• Little is known about the effects of SARS-CoV-2 in perinatal populations.
  • Neonates who requires ophthalmic examination present a unique disease transmission dynamic.
  • Transmission risk in this population may be mitigated by following a strict set of procedures.

Retinopathy of prematurity (ROP) is a time-sensitive, blinding eye condition of premature neonates who may require regular retinal examinations over many weeks and in some cases may require urgent treatment. Preterm retinopathy presents as an emergent pathology for which diagnosis and treatment cannot be postponed. The AAO has listed it as an urgent and emergent ophthalmic procedure.1

Little is known about the perinatal effects of SARS-CoV-2.2 Based on reports available at the time of this writing, newborn infants appear to be less affected by COVID-19 than adults.3,4 Current knowledge on neonatal SARS-CoV-2 infection is limited. Neonates have underdeveloped immune systems, and they are considered susceptible to contracting the virus.

Neonates might acquire infection through close contact with virus-infected patients or virus carriers. Current case studies suggest no evidence that COVID-19 transmission occurs from mother to neonate in utero or via breastmilk.5-8 However, case studies are limited, so caution must be taken.

Caring for preterm infants or neonates is on the list of aerosol generation procedures. The relevant aspects for ophthalmology include noninvasive ventilation (ie, use of continuous positive airway pressure and laryngeal masks), high frequency oscillating ventilation, and high-flow nasal oxygen.9 When a child is crying, the respiratory inspiration-expiration ratio changes due to the shortening of inspiration and prolongation of expiration, increasing by 255% compared with quiet ventilation.10

To make diagnoses, our specialty strongly relies on physical examination performed at a short distance from the patient. The US Centers for Disease Control and Prevention defines close contact as being approximately 2 m from a patient for a prolonged duration. Any contact longer than 1 to 2 minutes of exposure is considered prolonged until more is known about transmission risks.

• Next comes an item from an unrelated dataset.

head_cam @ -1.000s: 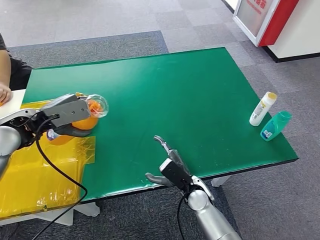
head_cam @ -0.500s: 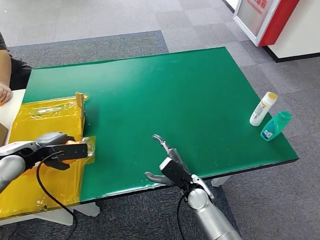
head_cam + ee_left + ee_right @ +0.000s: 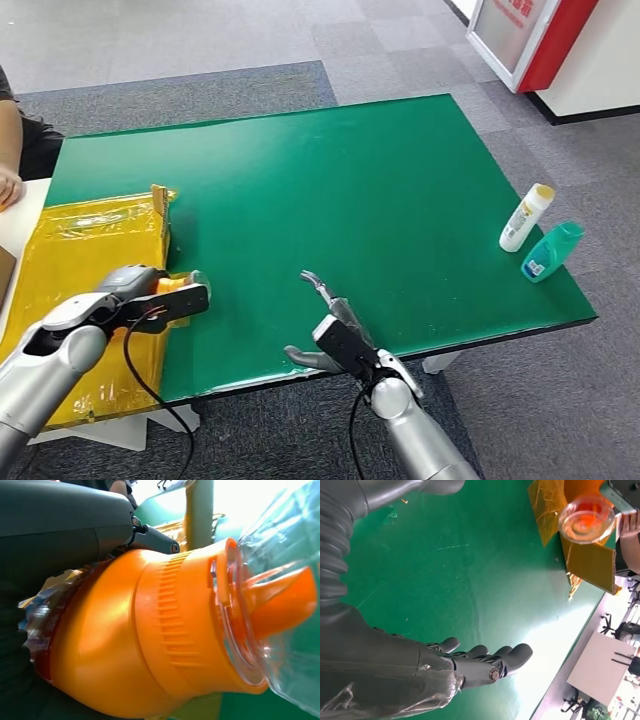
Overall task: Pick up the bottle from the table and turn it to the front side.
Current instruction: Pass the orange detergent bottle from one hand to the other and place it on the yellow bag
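Grey carpet tiles surround a green table (image 3: 340, 200), with a red-and-white stand (image 3: 540, 35) beyond its far right corner. At the table's left edge sits a yellow box (image 3: 83, 240) lined with shiny yellow film, one cardboard flap standing up at its far right corner. The left hand (image 3: 155, 298) hangs over the near right part of that box, at the table's near left, and grips the orange bottle (image 3: 151, 635) around its body; in the left wrist view the bottle lies on its side in the grasp, its ribbed orange collar and clear cap (image 3: 279, 610) with an orange spout inside pointing away from the palm. From the head view only a bit of orange and the clear cap (image 3: 198, 284) peek past the dark fingers, reaching just over the green surface. The right hand (image 3: 332, 325) is released and holds nothing, fingers spread and slightly curled, hovering above the near edge around the middle of the table. Near the right edge lie two more bottles just beside each other: a white bottle (image 3: 525, 217) with a yellow cap and a teal bottle (image 3: 552, 250). A person's arm (image 3: 9, 150) rests at the far left, beside a white surface (image 3: 15, 215).
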`<state>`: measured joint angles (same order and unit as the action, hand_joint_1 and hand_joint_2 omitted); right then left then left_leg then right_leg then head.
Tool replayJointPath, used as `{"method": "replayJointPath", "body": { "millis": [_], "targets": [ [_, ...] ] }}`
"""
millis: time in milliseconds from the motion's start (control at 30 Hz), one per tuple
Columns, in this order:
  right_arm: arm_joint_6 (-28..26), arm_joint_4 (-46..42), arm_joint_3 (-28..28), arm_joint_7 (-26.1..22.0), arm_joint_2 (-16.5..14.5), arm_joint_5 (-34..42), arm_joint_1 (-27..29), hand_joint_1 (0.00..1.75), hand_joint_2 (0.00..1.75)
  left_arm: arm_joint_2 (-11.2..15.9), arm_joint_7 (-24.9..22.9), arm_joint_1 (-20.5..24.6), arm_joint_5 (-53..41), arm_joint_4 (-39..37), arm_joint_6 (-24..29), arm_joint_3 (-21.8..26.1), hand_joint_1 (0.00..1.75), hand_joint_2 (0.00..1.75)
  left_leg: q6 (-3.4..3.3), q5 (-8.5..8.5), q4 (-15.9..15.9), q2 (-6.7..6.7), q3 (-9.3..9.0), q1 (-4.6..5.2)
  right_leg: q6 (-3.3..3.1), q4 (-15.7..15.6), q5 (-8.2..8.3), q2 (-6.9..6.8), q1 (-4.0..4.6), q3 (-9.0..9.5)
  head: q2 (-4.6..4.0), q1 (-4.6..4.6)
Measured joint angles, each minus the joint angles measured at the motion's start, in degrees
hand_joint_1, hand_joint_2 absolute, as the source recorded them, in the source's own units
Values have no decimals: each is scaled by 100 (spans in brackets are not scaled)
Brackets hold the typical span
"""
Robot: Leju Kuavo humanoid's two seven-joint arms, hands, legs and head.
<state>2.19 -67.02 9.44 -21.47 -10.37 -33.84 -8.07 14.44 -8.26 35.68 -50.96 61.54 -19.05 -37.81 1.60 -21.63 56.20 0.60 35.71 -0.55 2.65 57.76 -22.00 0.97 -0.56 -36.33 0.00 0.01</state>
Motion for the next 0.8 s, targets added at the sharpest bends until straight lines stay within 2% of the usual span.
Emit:
{"method": "replayJointPath", "body": {
  "millis": [133,300,333,367,467,500,800],
  "targets": [
    [4,-1,0,15,-7,-8,2,0,175,-337,37,0,-257,-165,87,224,175,175,0,0,0,0,0,0,0,0,0,0,0,-1,0,1],
    [7,0,0,21,-8,-15,8,0,175,-567,54,-1,-413,-284,102,378,174,175,0,0,0,0,0,-1,0,0,0,0,1,-1,0,0],
    [7,1,0,21,-8,-16,9,0,175,-595,57,-1,-435,-301,100,400,170,175,0,0,0,0,0,-1,0,0,0,1,1,-1,0,1],
    [7,1,0,21,-8,-15,9,0,175,-619,63,-1,-465,-317,91,418,154,175,0,0,0,0,0,-1,0,0,0,1,1,-1,0,1],
    [7,2,1,21,-8,-16,10,0,175,-660,119,-6,-587,-374,-3,473,29,175,0,0,0,0,0,-1,0,0,0,1,1,-1,0,1],
    [8,5,1,21,-8,-17,10,0,175,-664,149,-9,-618,-398,-49,499,2,175,0,0,0,0,0,-1,0,1,0,1,1,-1,0,1],
    [8,47,1,24,-7,3,22,0,175,-598,356,-208,-387,-461,-122,812,0,175,0,0,0,0,0,-1,0,1,-1,1,1,-1,0,1]
  ]
}}
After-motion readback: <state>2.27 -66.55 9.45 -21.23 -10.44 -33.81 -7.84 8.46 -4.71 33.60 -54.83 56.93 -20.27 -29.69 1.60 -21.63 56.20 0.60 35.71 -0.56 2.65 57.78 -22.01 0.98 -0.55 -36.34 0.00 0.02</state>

Hence, the close proximity between ophthalmologists and premature babies under ventilation or crying during indirect or direct ophthalmoscopy and portable slit-lamp examination may pose a risk of cross-infection in health care providers and patients.11,12

The evidence so far indicates that conjunctival secretions and tears from patients with SARS-CoV-2 infection can contain viral RNA. Health care workers should assume that ocular fluids from all patients are potentially infectious.1


Equipment Cleaning and Disinfection

For in-office and in-hospital exams, diagnostic equipment and instruments should be cleaned and disinfected between patients. Disposable gloves should be worn and discarded after devices are reprocessed. Examination tables and surfaces in contact with patients should be disinfected. Recommended disinfectants include diluted household bleach (1,000 ppm) and 70% alcohol solution.13-15

Binocular indirect ophthalmoscopes (BIO) and condensing lenses are not in direct contact with the skin or conjunctiva but are exposed to aerosolized particles. Manufacturers’ instructions for cleaning and disinfection should be observed; most recommendations suggest using the same household bleach and alcohol solutions used for surfaces.15

BIO. Wipe surfaces with a soft cotton cloth dampened in soapy water or 70% alcohol solution. Avoid cloths that are excessively moist.

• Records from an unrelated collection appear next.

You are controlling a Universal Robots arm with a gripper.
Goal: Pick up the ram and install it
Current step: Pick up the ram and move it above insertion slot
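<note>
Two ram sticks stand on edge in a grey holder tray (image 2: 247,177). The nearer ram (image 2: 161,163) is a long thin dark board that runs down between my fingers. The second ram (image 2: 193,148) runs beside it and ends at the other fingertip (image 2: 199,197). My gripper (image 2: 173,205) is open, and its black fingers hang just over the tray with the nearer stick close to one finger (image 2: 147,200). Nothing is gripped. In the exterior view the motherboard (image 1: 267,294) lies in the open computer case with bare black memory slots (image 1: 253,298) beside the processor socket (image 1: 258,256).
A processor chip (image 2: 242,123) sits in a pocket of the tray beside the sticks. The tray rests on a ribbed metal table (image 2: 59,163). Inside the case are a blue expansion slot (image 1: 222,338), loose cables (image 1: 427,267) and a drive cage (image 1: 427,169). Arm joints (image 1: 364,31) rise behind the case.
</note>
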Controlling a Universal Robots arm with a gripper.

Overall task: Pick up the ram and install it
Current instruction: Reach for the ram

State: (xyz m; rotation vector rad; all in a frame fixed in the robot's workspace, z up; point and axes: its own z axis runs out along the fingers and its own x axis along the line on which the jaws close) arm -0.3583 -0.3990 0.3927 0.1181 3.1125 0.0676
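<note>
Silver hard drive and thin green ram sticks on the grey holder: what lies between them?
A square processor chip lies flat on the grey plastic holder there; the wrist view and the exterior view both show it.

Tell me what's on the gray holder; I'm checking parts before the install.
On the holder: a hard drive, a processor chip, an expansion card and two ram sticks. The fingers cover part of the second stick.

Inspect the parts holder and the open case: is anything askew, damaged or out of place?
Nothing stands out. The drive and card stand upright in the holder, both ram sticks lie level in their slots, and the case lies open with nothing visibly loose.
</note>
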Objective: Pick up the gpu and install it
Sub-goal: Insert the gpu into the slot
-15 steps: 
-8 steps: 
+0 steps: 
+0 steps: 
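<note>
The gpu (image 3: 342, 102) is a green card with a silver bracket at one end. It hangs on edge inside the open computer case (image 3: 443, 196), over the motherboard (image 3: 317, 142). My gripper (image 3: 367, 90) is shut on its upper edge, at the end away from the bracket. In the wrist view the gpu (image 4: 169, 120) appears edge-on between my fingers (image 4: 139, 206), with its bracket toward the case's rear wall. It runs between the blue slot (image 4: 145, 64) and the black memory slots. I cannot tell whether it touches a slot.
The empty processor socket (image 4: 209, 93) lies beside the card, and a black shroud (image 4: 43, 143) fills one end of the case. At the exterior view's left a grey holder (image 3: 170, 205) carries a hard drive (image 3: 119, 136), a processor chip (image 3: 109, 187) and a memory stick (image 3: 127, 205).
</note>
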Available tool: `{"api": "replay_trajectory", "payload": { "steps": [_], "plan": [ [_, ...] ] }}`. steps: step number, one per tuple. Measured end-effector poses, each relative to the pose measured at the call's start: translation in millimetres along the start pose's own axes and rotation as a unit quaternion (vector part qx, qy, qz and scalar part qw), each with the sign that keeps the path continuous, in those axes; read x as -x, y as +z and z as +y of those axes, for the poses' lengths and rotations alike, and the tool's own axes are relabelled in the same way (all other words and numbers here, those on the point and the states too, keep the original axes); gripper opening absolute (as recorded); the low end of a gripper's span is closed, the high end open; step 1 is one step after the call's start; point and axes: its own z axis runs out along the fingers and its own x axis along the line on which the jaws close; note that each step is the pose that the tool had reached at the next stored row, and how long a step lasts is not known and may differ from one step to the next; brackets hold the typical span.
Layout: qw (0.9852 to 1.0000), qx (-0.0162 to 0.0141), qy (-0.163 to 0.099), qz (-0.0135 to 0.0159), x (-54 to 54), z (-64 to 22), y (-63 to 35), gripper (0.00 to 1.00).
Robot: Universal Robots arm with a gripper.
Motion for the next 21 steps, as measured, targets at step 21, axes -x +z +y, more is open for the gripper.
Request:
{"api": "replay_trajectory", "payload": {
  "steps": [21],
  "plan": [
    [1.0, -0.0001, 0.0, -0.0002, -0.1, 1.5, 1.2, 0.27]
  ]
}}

BIO lenses. Clean lens surfaces using a soft cotton cloth and mild detergent. Use clockwise movements to prevent loosening of the ring. For disinfection, 5,000 ppm sodium hypochlorite solution can be used. Soak the lens for 10 to 25 minutes, rinse thoroughly, and dry with a soft cotton cloth.

We do not recommend the use of direct ophthalmoscopes or portable slit lamps.

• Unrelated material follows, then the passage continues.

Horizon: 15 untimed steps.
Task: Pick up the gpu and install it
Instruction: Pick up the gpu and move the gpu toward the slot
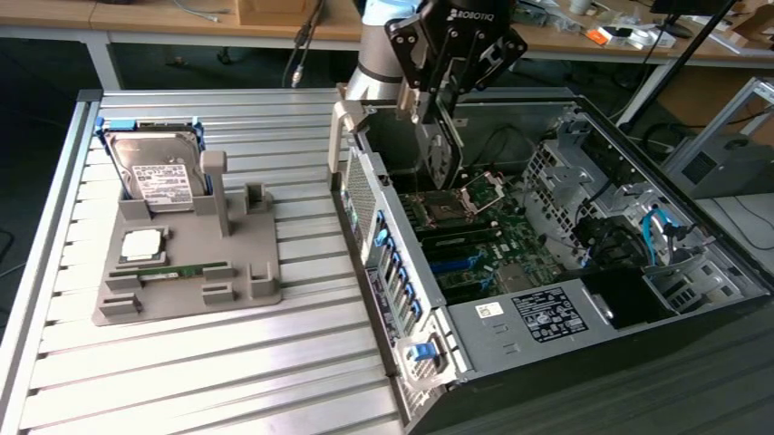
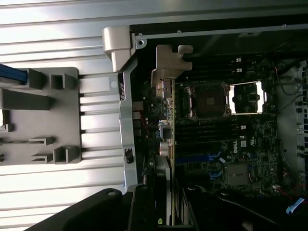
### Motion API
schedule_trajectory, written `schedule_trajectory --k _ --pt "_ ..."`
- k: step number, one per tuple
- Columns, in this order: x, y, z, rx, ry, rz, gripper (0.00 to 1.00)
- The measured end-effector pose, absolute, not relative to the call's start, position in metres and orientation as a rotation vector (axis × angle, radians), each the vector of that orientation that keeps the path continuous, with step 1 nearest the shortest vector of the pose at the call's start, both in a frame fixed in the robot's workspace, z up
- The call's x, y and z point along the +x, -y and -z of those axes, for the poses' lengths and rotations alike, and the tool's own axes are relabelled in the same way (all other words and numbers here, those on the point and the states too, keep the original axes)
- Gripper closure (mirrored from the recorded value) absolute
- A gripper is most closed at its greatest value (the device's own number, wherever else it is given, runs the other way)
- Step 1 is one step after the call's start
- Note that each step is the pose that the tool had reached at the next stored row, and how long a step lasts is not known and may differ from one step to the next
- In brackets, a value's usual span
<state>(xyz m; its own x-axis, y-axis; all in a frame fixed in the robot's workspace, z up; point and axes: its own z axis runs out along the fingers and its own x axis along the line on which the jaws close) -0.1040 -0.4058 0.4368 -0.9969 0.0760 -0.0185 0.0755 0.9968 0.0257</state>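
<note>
The word "ROBOTIQ" is written in white on the black gripper [image 1: 436, 104]. In the wrist view, "DELL" is printed on the main board [image 2: 255, 130] inside the computer case [image 1: 362, 195]. The hard drive [image 1: 155, 172] has a white label, but its words are too small to read. The open case sits on a silver table [image 1: 242, 362] with ridges, beside a gray holder [image 1: 181, 299]. Wooden desks [image 1: 158, 14] stand behind. The arm [image 1: 377, 54] reaches down over the case. The gripper pinches the gpu [image 1: 438, 154], which hangs upright above the board.
</note>
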Motion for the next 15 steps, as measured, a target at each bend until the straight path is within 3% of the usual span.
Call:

Retcam (Optos). The lens piece must be cleaned immediately after patient contact; the lens surface can be wiped with a soft tissue and then disinfected with a soft cloth saturated with 70% isopropyl alcohol, rinsed, and dried. Only the 4 mm distal part of the handpiece can be immersed. The rest of the system can be cleaned and disinfected at the end of the session with a soft soap-and-water solution and 5,000 ppm chlorine dilution.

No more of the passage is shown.